- **Collected material**

----

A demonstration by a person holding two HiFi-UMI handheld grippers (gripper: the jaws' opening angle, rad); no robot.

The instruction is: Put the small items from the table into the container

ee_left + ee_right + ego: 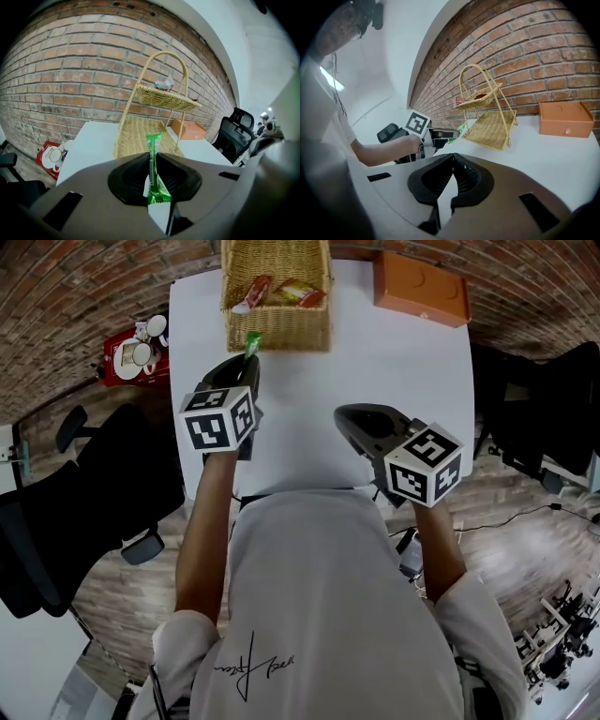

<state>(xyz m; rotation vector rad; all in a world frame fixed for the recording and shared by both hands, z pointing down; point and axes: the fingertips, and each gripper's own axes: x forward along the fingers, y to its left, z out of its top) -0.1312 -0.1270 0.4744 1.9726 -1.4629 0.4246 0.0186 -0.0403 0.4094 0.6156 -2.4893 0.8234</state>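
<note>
Holding the green snack bar pinched upright at mid-length in the left claw, just short of the wicker basket, presumably to lift it over the rim, with the right claw fully closed, empty, idle above the counter.

basket at table far edge, box to its rt

Soft, even indoor light. The white table is bright, almost washed out, with faint shadows. The 2 gripper views bend the wall strongly; their corners go black.
</note>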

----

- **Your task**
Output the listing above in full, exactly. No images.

- **Expected answer**
A demonstration by a person holding two HiFi-UMI handheld grippers (gripper: the jaws' opening angle, rad); no robot.

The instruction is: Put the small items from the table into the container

ee_left + ee_right + ego: 

<state>(xyz m; rotation vector rad; all in a world frame fixed for the recording and shared by both hands, z pointing down; point and axes: the fingertips, and each gripper's own axes: x forward along the fingers, y to its left, z out of its top) -0.1312 -0.1270 0.4744 1.9726 -1.4629 0.4246 0.0186 -0.0403 0.4094 0.6156 -2.4893 0.8234</state>
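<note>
Holding the green snack bar pinched upright at mid-length in the left claw, just short of the wicker basket, presumably to lift it over the rim, with the right claw fully closed, empty, idle above the counter.

basket at table far edge, box to its rt

Soft, even indoor light. The white table is bright, almost washed out, with faint shadows. The 2 gripper views bend the wall strongly; their corners go black.
</note>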

No further output is needed here.